Sin embargo, la fortuna que había protegido con fiel constancia la carrera política de Augusto, le fue extrañamente adversa en su vida doméstica, y contraria a sus esfuerzos para escoger un sucesor grato a su corazón. De las tres esposas que tuvo, fue la astuta Livia, la tercera, la que le trajo odiosos trastornos y amargas calamidades. La unión de las dos familias más grandes de Roma, la Julia y la Claudia, hizo, en efecto, degenerar en tiranía al naciente Imperio. No habiendo tenido hijos de Augusto, esta mujer inescrupulosa desplegó todas sus artes e intrigas para procurar la sucesión a uno de los de su primer matrimonio: Tiberio. Para ello se valió de chantajes, complots, sobornos y, por supuesto, asesinatos por envenenamiento o a manos de esbirros. Fue eliminando así los obstáculos en el camino de su hijo y privando al estado de una progenie que se perfilaba como tanto más saludable. Las sospechas llegan aún más lejos, y algunos supusieron que el propio Augusto, que enfermó de repente y murió al regreso de un viaje de reconocimiento, también fue su víctima.

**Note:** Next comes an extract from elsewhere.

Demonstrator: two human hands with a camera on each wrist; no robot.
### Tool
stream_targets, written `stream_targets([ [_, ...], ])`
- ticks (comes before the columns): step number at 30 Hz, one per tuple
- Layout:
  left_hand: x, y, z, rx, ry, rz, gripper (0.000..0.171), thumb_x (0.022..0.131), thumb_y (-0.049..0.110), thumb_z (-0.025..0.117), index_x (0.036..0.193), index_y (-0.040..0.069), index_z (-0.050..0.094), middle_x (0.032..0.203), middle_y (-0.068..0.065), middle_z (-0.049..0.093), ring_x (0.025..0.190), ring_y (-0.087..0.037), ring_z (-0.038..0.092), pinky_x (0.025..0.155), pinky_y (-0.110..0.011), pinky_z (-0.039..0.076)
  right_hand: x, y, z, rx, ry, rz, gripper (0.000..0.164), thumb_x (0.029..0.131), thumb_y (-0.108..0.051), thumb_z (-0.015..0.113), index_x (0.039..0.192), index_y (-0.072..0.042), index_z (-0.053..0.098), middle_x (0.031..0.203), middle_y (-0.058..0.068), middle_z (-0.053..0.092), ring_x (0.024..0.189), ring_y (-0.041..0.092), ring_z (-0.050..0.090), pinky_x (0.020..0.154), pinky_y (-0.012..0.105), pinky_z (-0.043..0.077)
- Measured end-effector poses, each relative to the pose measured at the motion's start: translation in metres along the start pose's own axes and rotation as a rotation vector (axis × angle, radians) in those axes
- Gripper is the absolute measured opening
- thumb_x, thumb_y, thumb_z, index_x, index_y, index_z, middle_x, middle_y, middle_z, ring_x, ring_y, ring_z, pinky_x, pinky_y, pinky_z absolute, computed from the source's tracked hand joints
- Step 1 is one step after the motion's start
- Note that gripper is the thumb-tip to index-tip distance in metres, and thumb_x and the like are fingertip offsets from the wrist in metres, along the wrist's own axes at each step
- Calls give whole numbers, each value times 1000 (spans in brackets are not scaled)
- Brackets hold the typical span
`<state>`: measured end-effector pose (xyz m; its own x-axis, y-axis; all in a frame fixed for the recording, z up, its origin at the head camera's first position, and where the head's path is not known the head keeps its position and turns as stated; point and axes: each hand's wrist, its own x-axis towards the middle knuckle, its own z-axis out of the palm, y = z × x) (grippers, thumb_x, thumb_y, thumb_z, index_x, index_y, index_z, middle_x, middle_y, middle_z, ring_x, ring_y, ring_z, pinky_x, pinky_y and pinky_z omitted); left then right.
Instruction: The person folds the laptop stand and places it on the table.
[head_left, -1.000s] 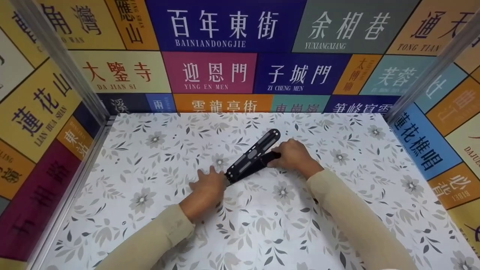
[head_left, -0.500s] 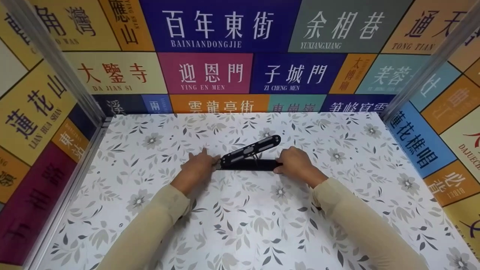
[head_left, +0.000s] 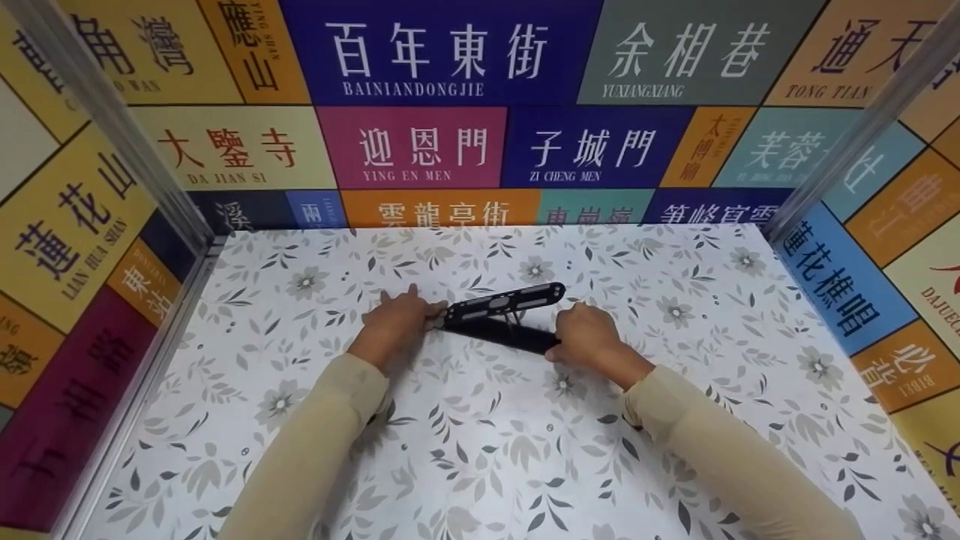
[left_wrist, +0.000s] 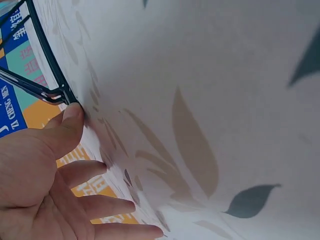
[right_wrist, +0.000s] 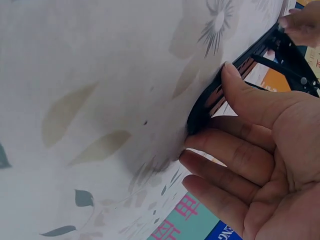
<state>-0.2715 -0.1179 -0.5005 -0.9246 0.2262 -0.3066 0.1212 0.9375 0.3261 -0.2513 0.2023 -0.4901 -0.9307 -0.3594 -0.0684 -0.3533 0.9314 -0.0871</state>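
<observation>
A black folding stand (head_left: 504, 301) lies slantwise between the two hands in the head view. Its two long arms are spread into a narrow V, with thin struts between them; pale grey strips line the upper arm. At the hinge end, the left hand (head_left: 396, 322) pinches the stand with thumb and forefinger, its other fingers spread out, as the left wrist view shows. The right hand (head_left: 589, 337) holds the free end of the lower arm (head_left: 501, 338). In the right wrist view its thumb (right_wrist: 245, 97) lies along this arm and its fingers are bent beneath.
White cloth with grey flowers and leaves covers the table (head_left: 480, 457). Printed panels (head_left: 420, 146) with large characters stand along the back and both sides, with metal posts (head_left: 862, 135) at the corners.
The stand has turned clockwise, and its arms have spread wider so the struts show. The left hand has moved up and left with the hinge; the right hand has moved slightly down.
</observation>
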Motion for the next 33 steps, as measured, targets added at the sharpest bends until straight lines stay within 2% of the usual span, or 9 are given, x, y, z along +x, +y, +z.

Dicen que momentos antes del final, pidió un espejo y se arregló. Luego llamó a los íntimos a su presencia y les dijo: -"La comedia ha terminado... ¿he desempeñado bien mi papel?"... Y agregó: "Si estáis contentos, aplaudid". Siguiendo la costumbre oriental, fue divinizado en una ceremonia denominada apoteosis, se le erigieron templos y colegios sacerdotales, y el ejemplo siguió a través de los tiempos, casi con cada nuevo Emperador. Parecía que aun el fin del gobierno de Augusto sólo auguraba una época larga y feliz de estabilidad donde las Guerras Civiles eran meros recuerdos trágicos y la paz reinaría imperturbable. Lo que nadie podía prever es que en realidad comenzaba una era de libertinaje y decadencia como el mundo jamás había conocido.